Но не кажется ли вам, читатель, что «стратегия» Маргариты С. очень похожа на стратегию в конструировании своей лжи? Представляла себе, что будет она чувствовать, если все, что она готовится придумать, произойдет на самом деле? Маргарита С, дурача доктора Альенди, сама начинает верить в свою ложь. Но ведь мы знаем, что Маргариты С. не существовало, наша мастерица создала ее, чтобы на ее плечи взваливать ношу других. И то, что Маргарита С. рассказывает о своих отношениях с доктором Альенди, — это Анаис рассказывает нам о развязке романа со своим исцелителем.

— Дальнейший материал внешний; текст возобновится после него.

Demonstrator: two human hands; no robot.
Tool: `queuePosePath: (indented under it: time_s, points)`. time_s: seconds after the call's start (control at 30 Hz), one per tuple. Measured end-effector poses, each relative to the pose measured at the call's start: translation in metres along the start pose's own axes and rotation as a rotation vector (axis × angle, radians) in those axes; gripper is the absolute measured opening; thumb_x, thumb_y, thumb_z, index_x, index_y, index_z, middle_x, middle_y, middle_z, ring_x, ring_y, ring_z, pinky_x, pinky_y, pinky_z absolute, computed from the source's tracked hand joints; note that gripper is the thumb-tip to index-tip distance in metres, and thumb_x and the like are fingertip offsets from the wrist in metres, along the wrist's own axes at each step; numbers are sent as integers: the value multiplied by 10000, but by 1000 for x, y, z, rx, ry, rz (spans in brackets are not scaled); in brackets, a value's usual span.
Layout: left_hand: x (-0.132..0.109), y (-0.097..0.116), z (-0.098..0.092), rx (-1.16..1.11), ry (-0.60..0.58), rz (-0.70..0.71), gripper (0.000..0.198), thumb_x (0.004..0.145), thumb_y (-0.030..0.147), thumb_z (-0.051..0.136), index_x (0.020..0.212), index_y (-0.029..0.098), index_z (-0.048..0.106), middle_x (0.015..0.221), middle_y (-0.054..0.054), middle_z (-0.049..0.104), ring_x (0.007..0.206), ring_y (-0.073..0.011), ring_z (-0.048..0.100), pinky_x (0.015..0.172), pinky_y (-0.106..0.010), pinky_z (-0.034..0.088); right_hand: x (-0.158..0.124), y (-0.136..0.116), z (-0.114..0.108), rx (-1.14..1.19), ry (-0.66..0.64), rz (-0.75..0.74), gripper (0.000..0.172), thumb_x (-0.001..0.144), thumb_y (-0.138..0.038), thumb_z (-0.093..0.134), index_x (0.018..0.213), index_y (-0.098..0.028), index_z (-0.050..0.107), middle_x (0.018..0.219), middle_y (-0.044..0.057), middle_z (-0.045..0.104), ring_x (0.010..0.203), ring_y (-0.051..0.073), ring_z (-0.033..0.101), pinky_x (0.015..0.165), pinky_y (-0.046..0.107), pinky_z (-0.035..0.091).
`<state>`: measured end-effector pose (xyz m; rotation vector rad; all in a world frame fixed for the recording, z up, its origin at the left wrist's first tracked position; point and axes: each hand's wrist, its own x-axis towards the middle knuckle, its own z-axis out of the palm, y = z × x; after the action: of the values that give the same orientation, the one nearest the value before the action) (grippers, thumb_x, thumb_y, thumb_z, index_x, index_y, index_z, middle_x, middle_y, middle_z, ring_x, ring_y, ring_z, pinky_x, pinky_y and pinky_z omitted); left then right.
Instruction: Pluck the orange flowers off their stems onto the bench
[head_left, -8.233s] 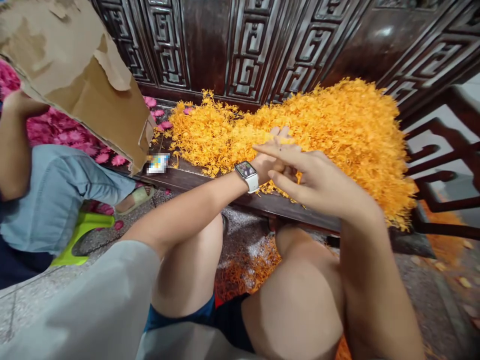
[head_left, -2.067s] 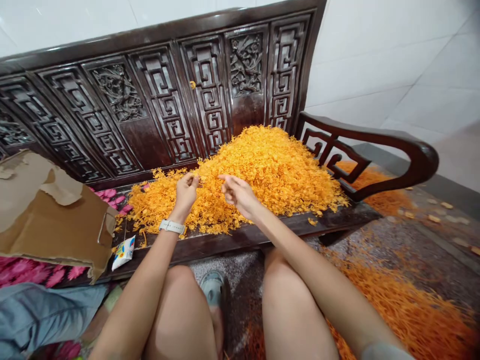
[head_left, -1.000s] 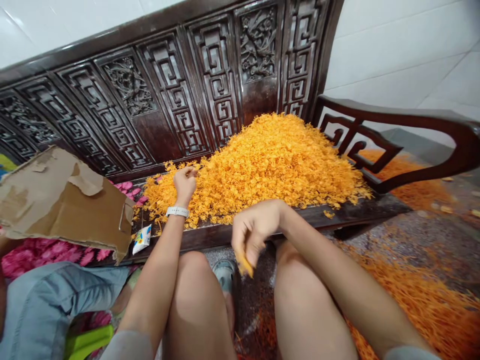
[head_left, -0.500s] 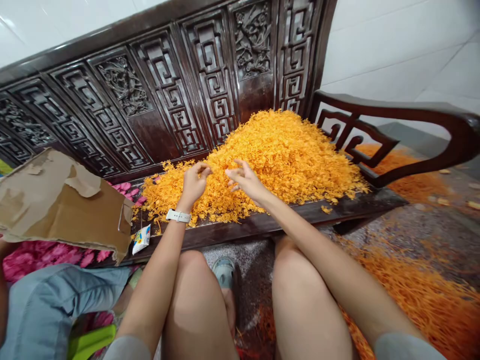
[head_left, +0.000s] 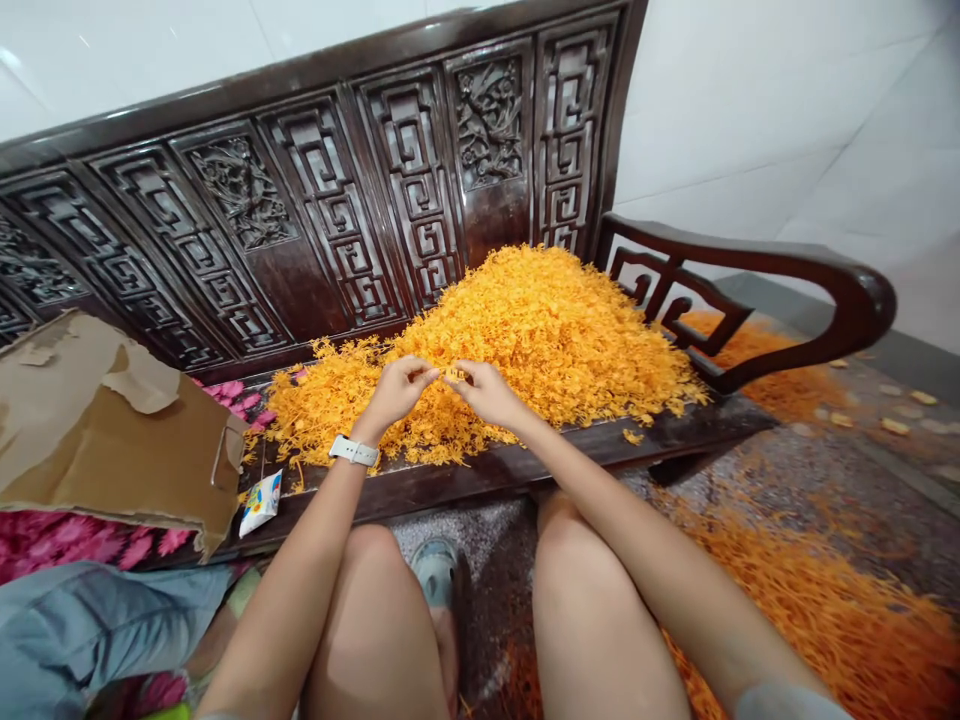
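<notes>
A heap of small orange-yellow plastic flower pieces (head_left: 555,340) lies spread over the wooden bench seat. Above its front side, my left hand (head_left: 401,390) and my right hand (head_left: 487,392) meet almost fingertip to fingertip. Each is closed in a pinch. A small orange plastic flower piece (head_left: 454,373) shows between them, held at the right fingertips and touching the left ones. Its exact shape is too small to make out. My left wrist wears a pale watch (head_left: 354,451).
A torn cardboard box (head_left: 112,430) stands at left, with pink petals (head_left: 67,540) beside it. A small white packet (head_left: 261,503) lies on the bench edge (head_left: 450,485). At left sits another person in jeans (head_left: 97,620). Orange strands (head_left: 825,600) cover the floor at right, past the armrest (head_left: 810,265).
My hands have come together from slightly apart, and their fingers have closed into pinches around a small orange flower piece. The view has shifted a little.
</notes>
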<state>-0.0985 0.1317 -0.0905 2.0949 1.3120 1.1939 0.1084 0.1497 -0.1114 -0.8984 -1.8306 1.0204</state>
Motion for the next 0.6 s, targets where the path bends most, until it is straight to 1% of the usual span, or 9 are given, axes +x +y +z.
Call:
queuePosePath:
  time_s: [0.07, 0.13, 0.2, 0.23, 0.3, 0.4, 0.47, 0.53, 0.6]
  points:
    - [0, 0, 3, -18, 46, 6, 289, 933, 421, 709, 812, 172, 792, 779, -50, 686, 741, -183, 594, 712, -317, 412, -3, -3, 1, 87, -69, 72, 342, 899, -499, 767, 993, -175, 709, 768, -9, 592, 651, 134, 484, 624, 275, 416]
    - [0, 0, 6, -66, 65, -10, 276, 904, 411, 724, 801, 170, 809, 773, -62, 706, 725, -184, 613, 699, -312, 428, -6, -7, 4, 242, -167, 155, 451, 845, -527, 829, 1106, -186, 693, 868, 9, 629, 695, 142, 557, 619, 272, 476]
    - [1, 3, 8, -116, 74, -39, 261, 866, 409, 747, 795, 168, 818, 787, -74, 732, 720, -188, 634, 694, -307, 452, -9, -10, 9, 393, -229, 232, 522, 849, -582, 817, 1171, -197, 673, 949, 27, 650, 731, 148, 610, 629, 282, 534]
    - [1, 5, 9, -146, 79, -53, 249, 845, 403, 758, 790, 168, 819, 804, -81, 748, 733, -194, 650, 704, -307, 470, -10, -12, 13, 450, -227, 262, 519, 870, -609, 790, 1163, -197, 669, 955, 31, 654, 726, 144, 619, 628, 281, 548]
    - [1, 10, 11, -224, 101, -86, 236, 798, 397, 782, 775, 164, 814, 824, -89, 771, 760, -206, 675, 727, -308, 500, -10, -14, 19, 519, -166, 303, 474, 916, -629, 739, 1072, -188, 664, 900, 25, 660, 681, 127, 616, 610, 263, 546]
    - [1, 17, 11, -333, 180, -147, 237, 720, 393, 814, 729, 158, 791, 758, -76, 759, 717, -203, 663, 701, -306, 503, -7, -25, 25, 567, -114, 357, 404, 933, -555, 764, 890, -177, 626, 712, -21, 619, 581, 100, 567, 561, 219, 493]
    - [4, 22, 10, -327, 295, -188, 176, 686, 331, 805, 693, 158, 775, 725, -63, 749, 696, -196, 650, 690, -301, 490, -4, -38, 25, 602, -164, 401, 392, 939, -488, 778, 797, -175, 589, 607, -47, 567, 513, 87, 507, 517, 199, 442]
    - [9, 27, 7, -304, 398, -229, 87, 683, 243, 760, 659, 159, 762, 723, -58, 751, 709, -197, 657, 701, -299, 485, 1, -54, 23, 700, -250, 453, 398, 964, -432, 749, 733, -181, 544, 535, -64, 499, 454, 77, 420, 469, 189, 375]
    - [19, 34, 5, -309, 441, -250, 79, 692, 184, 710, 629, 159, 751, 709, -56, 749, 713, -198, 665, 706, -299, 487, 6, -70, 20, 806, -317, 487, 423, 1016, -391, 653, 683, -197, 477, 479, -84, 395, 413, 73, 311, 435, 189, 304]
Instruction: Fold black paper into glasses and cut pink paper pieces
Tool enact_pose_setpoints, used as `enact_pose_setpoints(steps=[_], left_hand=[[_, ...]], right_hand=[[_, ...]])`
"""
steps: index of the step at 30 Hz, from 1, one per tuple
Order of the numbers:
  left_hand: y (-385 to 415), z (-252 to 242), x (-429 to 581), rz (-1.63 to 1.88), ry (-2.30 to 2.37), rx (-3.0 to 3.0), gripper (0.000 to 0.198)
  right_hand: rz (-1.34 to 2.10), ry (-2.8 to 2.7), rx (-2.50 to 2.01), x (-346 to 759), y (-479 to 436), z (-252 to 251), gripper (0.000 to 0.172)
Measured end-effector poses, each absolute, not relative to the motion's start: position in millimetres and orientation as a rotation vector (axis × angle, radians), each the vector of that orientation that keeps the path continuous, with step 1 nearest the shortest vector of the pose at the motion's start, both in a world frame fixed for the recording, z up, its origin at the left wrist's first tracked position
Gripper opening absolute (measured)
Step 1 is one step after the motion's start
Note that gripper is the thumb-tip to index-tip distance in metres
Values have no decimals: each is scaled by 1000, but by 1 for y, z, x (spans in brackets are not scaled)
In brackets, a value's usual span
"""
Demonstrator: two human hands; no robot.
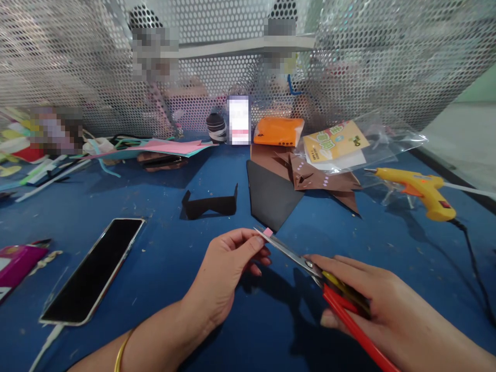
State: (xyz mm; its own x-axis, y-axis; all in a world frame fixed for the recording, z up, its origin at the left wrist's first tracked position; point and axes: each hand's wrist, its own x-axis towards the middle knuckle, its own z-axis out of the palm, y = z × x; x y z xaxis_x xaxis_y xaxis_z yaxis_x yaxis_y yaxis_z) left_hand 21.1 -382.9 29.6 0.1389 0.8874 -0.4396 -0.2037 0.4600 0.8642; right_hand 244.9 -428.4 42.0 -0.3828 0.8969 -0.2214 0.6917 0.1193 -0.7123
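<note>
My left hand pinches a small pink piece of paper between thumb and forefinger. My right hand grips a pair of scissors with red and yellow handles, its fingers wrapped round them. The blades point up and left, and their tips reach the pink piece beside my left fingertips. Just beyond my hands lie black paper glasses, standing on their edge with the arms folded back. To their right is a sheet of black paper.
Brown paper cutouts lie under a clear plastic bag. A yellow glue gun rests at the right, its cord trailing down. A phone with a cable lies at the left. Pink and blue sheets and an orange packet are at the back.
</note>
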Motion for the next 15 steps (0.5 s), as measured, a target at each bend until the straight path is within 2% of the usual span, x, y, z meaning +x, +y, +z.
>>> enact_pose_setpoints(steps=[10,15], left_hand=[[-381,31,22,900,1205,771,22],[-381,30,21,894,1235,800,23]], right_hand=[[1133,-2131,-1569,246,-430,39,17],[1131,-2122,-1543,245,-428,42,14]])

И не только здесь. Из «Дома инцеста» (а это ведь и есть страницы «неочищенного» дневника) мы узнаем и дополнительные детали. Мы узнаем, в какую ярость пришел Альенди после выступления Арто в Сорбонне. Он упрекал Анаис и в том, что она сидела рядом с Миллером, и в том, что ушла вместе с Арто. «Не играйте с Арто!» — грозно предупредил он свою пациентку. Неистовство Альенди привело к тому, что в один из визитов Анаис он набросился на нее, и стало ясно, что Анаис удалось соблазнить своего целителя. Как пишет Ноэль Рилей Фитч, «искусав и истискав ее, он упросил Анаис пойти в укромный отель вблизи метро «Кадет». Анаис в своем дневнике (и в «Доме инцеста», где доктор Альенди проходит под именем Ориоля, а она сама зовется Мандрой) описывает незавидную сцену в наемной постели: Альенди оказался «вялым и толстым», но Анаис, хотя и была разочарована его «неуклюжестью», все же пришла ему на помощь со всем своим приобретенным уже умением. Но она надеялась «искупаться в сексе, как это бывало с Генри», а ей достался «квелый любовник». Тем не менее она согласилась еще раз встретиться с Альенди на следующей неделе. Тогда-то и произошел комический эпизод с «мягкой флагелляцией». Альенди это помогло мало, Анаис рассмешило, но ушла она домой с горящей кожей — плетка как-никак была в мужских руках…
Так закончилось приобщение к психоанализу с помощью доктора Альенди. На горизонте уже вспыхивали молнии того, что в своем дневнике за 1933 год Анаис назовет, по примеру Артюра Рембо, «Сезон в аду».